In [None]:
# Efficient Methods for Visualizing the Sparse Term-Document Matrix

import matplotlib.pyplot as plt
import seaborn as sns
import numpy as np
from sklearn.decomposition import PCA
from sklearn.feature_extraction.text import TfidfVectorizer
import pandas as pd

print("=== Method 1: Sparsity Pattern Visualization ===")
# Show the structure of sparsity in a subset of the matrix
fig, (ax1, ax2) = plt.subplots(1, 2, figsize=(15, 6))

# Take a sample for visualization (first 100 documents, first 200 features)
sample_matrix = X_counts[:100, :200].toarray()

# Method 1a: Spy plot to show non-zero entries
ax1.spy(sample_matrix, markersize=0.5)
ax1.set_title('Sparsity Pattern (100 docs × 200 terms)')
ax1.set_xlabel('Term Index')
ax1.set_ylabel('Document Index')

# Method 1b: Heatmap of most frequent terms
# Get the most frequent terms across all documents
term_sums = np.array(X_counts.sum(axis=0)).flatten()
top_term_indices = np.argsort(term_sums)[-50:]  # Top 50 most frequent terms
feature_names = count_vect.get_feature_names_out()
top_terms = feature_names[top_term_indices]

# Create heatmap with top terms and sample documents
heatmap_data = X_counts[:20, top_term_indices].toarray()
sns.heatmap(heatmap_data, 
            xticklabels=top_terms,
            yticklabels=[f'Doc {i}' for i in range(20)],
            cmap='YlOrRd',
            ax=ax2,
            cbar_kws={'label': 'Term Frequency'})
ax2.set_title('Heatmap: Top 50 Terms × 20 Documents')
ax2.set_xlabel('Terms')
ax2.set_ylabel('Documents')
plt.xticks(rotation=90)
plt.tight_layout()
plt.show()

print(f"Matrix sparsity: {(X_counts.nnz / (X_counts.shape[0] * X_counts.shape[1]) * 100):.2f}% non-zero elements")
print(f"Total vocabulary size: {len(feature_names)}")
print(f"Total documents: {X_counts.shape[0]}")

In [None]:
print("\n=== Method 2: Dimensionality Reduction Visualization ===")
# Use PCA to reduce dimensionality and visualize document relationships

# Apply PCA to reduce to 2D
pca = PCA(n_components=2, random_state=42)
X_pca = pca.fit_transform(X_counts.toarray())

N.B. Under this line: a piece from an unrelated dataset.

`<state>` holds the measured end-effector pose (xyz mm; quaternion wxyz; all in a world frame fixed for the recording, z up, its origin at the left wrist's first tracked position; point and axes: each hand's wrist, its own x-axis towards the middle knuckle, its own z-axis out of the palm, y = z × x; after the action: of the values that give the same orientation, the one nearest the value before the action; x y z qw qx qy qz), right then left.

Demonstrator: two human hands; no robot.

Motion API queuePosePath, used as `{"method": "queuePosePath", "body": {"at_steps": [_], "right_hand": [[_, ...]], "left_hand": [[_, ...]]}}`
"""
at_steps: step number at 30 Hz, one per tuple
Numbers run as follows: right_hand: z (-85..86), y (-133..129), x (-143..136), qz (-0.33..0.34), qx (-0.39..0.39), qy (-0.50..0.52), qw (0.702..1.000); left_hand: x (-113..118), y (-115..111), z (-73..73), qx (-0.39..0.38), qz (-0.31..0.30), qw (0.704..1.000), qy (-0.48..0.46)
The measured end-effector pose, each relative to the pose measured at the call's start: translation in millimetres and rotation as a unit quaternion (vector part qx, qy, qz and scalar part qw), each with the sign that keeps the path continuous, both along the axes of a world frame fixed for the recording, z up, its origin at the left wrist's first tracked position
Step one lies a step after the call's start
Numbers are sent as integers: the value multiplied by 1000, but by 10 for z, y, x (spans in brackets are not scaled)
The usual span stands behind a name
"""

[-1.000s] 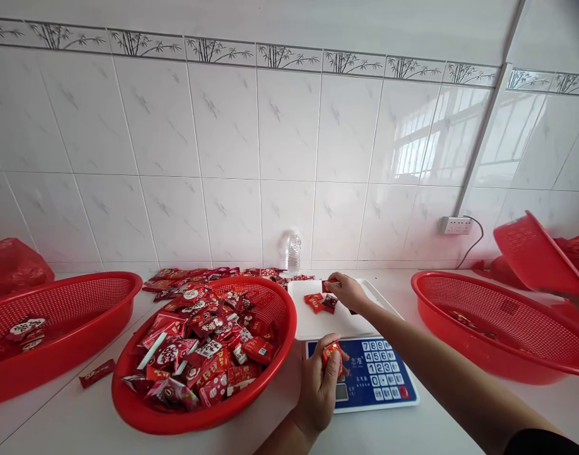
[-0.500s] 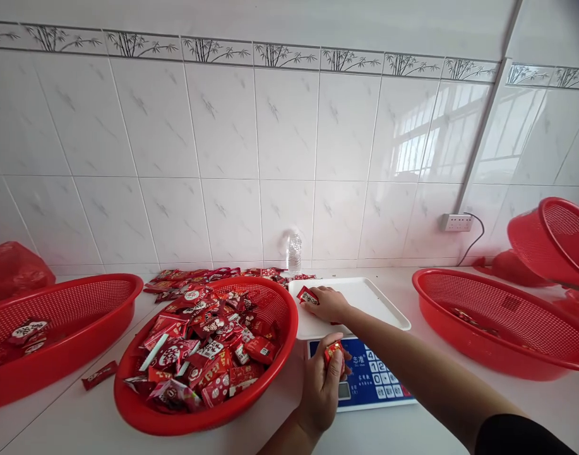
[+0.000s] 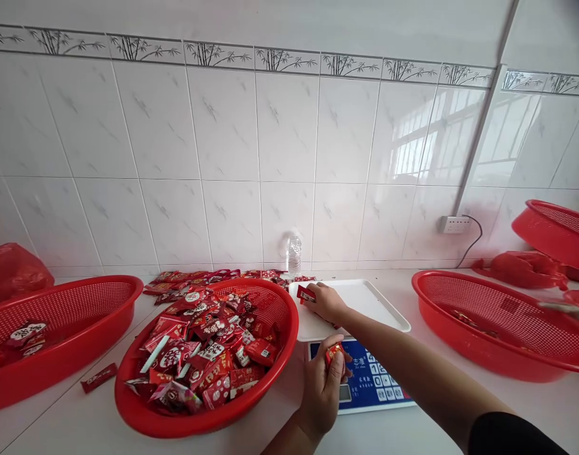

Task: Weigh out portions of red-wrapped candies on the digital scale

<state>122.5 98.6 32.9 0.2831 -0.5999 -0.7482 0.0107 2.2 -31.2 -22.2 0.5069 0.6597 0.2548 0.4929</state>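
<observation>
My left hand (image 3: 321, 376) is closed round a small red candy packet (image 3: 335, 354), in front of the scale's blue keypad (image 3: 365, 376). Over the scale's white tray (image 3: 372, 303), my right hand (image 3: 328, 303) has its fingers closed on a red packet (image 3: 306, 294), whose end sticks out to the left. A bit of red shows under the right palm, mostly hidden. Left of the scale stands a red plastic basket (image 3: 289, 354) heaped with red and dark-red candy packets (image 3: 208, 351).
Another red basket (image 3: 128, 297) at left holds a few packets; a loose packet (image 3: 98, 378) lies beside it. More packets (image 3: 189, 278) and a clear bottle (image 3: 294, 254) are by the wall. At right are a basket (image 3: 435, 328), a red bag (image 3: 521, 268) and a pale blurred shape (image 3: 568, 309).
My right hand has shifted slightly on the tray, its packet now tilted differently. My left hand stays put. The far-right upper basket has tipped, and a pale blurred shape has entered at the right edge.
</observation>
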Motion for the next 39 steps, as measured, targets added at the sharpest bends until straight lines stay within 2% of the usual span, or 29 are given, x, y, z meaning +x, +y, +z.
{"method": "queuePosePath", "body": {"at_steps": [6, 11, 19, 25, 31, 35, 39], "right_hand": [[97, 79, 94, -48, 17, 86, 995], [159, 42, 231, -75, 25, 134, 988], [205, -22, 177, -81, 68, 157, 982], [391, -37, 262, -85, 117, 180, 973], [697, -219, 705, -117, 175, 180, 961], [886, -424, 1153, -166, 219, 164, 947], [992, -726, 1656, -234, 251, 137, 929]], "left_hand": [[6, -6, 15, 2, 4, 1000, 0], [2, -9, 26, 1, -3, 1000, -1], [4, -5, 17, 0, -1, 1000, 0], [1, 27, -2, 2, 0, 1000, 4], [26, -4, 71, -10, 10, 1000, -18], [39, -16, 121, -21, 16, 999, -22], [40, 35, 94, -9, 23, 999, -26]]}}
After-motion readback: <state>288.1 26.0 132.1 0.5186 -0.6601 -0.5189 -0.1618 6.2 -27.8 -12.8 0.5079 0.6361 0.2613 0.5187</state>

# Create a scatter plot colored by newsgroup category
plt.figure(figsize=(12, 8))
colors = plt.cm.Set3(np.linspace(0, 1, len(twenty_train.target_names)))
target_names = twenty_train.target_names

for i, (color, target_name) in enumerate(zip(colors, target_names)):
    mask = twenty_train.target == i
    plt.scatter(X_pca[mask, 0], X_pca[mask, 1], 
                c=[color], label=target_name, alpha=0.7, s=30)

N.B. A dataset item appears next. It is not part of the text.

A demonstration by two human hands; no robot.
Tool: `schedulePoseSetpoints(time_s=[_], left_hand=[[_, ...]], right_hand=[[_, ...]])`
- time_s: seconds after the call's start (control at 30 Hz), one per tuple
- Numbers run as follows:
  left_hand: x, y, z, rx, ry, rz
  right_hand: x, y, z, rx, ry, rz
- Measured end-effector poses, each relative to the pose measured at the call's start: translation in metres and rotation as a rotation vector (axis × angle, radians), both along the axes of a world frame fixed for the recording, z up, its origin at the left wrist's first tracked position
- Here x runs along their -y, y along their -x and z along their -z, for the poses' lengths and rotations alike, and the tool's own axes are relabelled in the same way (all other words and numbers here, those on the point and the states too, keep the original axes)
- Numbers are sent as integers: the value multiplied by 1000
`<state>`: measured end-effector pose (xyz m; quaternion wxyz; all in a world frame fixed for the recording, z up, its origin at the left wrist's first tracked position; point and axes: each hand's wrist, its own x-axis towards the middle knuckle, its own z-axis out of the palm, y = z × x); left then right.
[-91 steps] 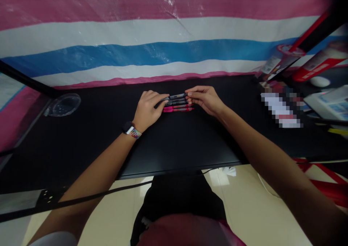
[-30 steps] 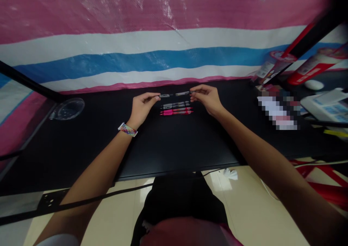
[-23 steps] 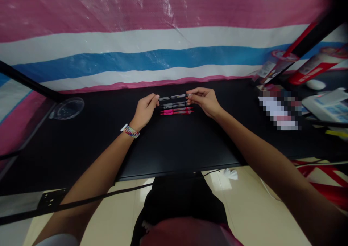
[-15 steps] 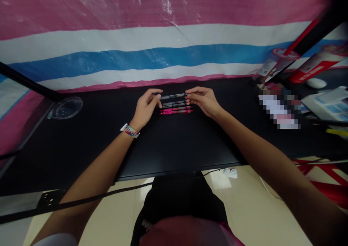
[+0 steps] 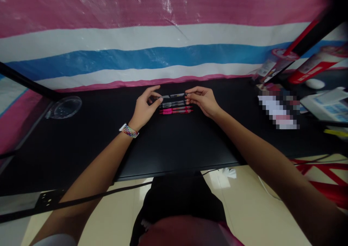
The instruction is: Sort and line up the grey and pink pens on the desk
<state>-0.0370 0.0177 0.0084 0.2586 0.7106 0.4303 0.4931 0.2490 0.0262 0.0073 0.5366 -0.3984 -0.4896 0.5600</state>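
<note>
A black-and-grey pen (image 5: 176, 95) lies crosswise at the far side of a row of pens on the black desk (image 5: 176, 140). My right hand (image 5: 202, 100) pinches its right end between thumb and fingertips. At its left end is my left hand (image 5: 146, 104), thumb tip by the pen and index finger raised apart from it. Just nearer to me, another dark pen (image 5: 174, 104) lies parallel. Pink-and-red pens (image 5: 175, 110) rest side by side below that one. A multicoloured band (image 5: 129, 130) circles my left wrist.
A clear plastic lid or dish (image 5: 66, 107) sits at the left. On the right stand a clear cup (image 5: 274, 66) with a red straw and a red-and-white cup (image 5: 315, 66), with a white rounded object (image 5: 315, 83) beside them. A striped sheet (image 5: 163, 57) hangs behind the desk.
The fingers of my left hand have spread apart, with the index finger lifting from the far pen's left end. My right hand keeps its pinch, and the pens have hardly shifted.
</note>
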Motion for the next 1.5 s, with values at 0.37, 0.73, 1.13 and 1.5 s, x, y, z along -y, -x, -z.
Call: schedulePoseSetpoints(time_s=[0.37, 0.73, 1.13, 1.5], left_hand=[[2, 0, -3, -34, -22, -16], [9, -7, -11, 140, 65, 5], [11, -10, -12, 149, 13, -3], [4, -6, -2, 122, 12, -44]], right_hand=[[2, 3, 1, -2, -17, 11], [6, 2, -16, -350, 274, -259], [5, 9, -11, -498, 359, -197], [8, 8, -11, -374, 312, -190]])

plt.xlabel(f'First Principal Component (explains {pca.explained_variance_ratio_[0]:.1%} variance)')
plt.ylabel(f'Second Principal Component (explains {pca.explained_variance_ratio_[1]:.1%} variance)')
plt.title('Document Clustering via PCA\n(Each point is a document, colors represent newsgroup categories)')
plt.legend(bbox_to_anchor=(1.05, 1), loc='upper left')
plt.tight_layout()
plt.show()

print(f"PCA explains {pca.explained_variance_ratio_.sum():.1%} of total variance with 2 components")

In [None]:
print("\n=== Method 3: Term Frequency Analysis ===")
# Analyze and visualize the most important terms

# Calculate term frequencies across the entire corpus
term_frequencies = np.array(X_counts.sum(axis=0)).flatten()
feature_names = count_vect.get_feature_names_out()

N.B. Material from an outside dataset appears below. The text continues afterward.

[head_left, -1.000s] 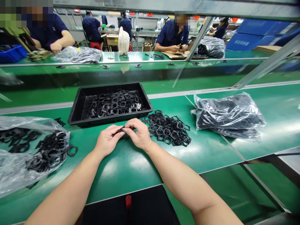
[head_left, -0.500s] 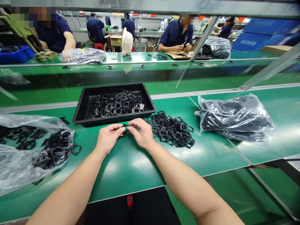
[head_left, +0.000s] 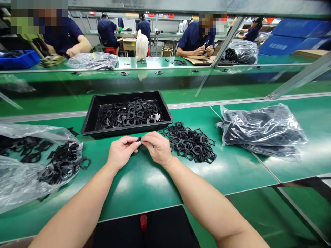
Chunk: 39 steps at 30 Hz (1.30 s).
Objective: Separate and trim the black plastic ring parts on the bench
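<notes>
Between my fingertips is a small black plastic part (head_left: 139, 140), mostly covered by the fingers. My left hand (head_left: 121, 151) pinches it from the left, thumb and fingers closed. From the right, my right hand (head_left: 157, 147) is closed on the same part. Just behind the hands stands a black tray (head_left: 126, 131) filled with black plastic pieces (head_left: 131, 112) that have round openings. To the right of my right hand lies a loose pile of black ring-shaped parts (head_left: 192, 143).
At left, an open clear plastic bag (head_left: 20, 172) spills black parts. Filled clear bags (head_left: 263, 125) lie at right on the green table (head_left: 144, 193). Behind is a green conveyor belt (head_left: 186, 91) carrying small black pieces. Co-workers in dark blue shirts sit beyond it.
My hands have drawn slightly closer together, and the right fingers have turned around the small part. The far-left co-worker's hand has moved back from the plastic bag.
</notes>
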Each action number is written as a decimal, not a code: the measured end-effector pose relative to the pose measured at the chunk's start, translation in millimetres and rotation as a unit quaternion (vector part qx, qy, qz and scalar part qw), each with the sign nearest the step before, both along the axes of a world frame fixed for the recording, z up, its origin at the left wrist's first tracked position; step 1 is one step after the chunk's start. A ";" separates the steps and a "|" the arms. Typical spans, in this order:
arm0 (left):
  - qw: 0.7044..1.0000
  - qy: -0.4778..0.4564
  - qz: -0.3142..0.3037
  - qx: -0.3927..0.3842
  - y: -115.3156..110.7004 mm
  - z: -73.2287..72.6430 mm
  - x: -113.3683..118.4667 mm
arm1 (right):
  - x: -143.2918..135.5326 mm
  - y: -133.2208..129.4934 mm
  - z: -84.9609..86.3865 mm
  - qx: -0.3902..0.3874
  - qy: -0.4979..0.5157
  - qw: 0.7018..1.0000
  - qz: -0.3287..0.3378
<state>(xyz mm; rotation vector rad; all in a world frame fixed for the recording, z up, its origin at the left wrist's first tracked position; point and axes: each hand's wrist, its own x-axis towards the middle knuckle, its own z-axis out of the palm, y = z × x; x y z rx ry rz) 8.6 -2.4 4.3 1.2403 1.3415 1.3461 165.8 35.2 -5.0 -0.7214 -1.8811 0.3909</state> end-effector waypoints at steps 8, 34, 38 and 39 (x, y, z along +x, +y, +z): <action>0.990 0.091 0.010 0.105 -0.8 -5.8 -2.1 | 0.6 -1.0 5.8 -0.013 -0.033 0.999 0.017; 0.992 0.117 -0.008 0.054 4.4 -6.5 -0.1 | -2.5 9.4 -2.4 -0.238 0.016 0.970 0.051; 0.999 0.006 0.049 -0.008 7.3 -3.2 -1.0 | -0.9 8.2 3.0 -0.154 0.031 0.987 0.038; 0.996 -0.045 0.046 -0.055 8.0 -1.9 -1.8 | -0.8 7.7 3.7 -0.135 0.039 0.989 0.037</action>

# Create a DataFrame for easier manipulation
term_freq_df = pd.DataFrame({
    'term': feature_names,
    'frequency': term_frequencies
}).sort_values('frequency', ascending=False)

# Plot the top 20 most frequent terms
plt.figure(figsize=(12, 6))
top_20_terms = term_freq_df.head(20)
plt.barh(range(len(top_20_terms)), top_20_terms['frequency'])
plt.yticks(range(len(top_20_terms)), top_20_terms['term'])
plt.xlabel('Total Frequency Across All Documents')
plt.title('Top 20 Most Frequent Terms in the Corpus')
plt.gca().invert_yaxis()  # To have the highest frequency at the top
plt.tight_layout()
plt.show()

print("Top 10 most frequent terms:")
print(term_freq_df.head(10).to_string(index=False))
print(f"\nTotal unique terms in vocabulary: {len(feature_names)}")
print(f"Terms appearing only once: {sum(term_frequencies == 1)}")
print(f"Terms appearing more than 100 times: {sum(term_frequencies > 100)}")

In [None]:
print("\n=== Method 4: Document Length and Sparsity Analysis ===")
# Analyze document characteristics

# Calculate document lengths (number of words per document)
doc_lengths = np.array(X_counts.sum(axis=1)).flatten()
doc_sparsity = np.array((X_counts > 0).sum(axis=1)).flatten()  # Number of unique terms per document

fig, (ax1, ax2, ax3) = plt.subplots(1, 3, figsize=(18, 5))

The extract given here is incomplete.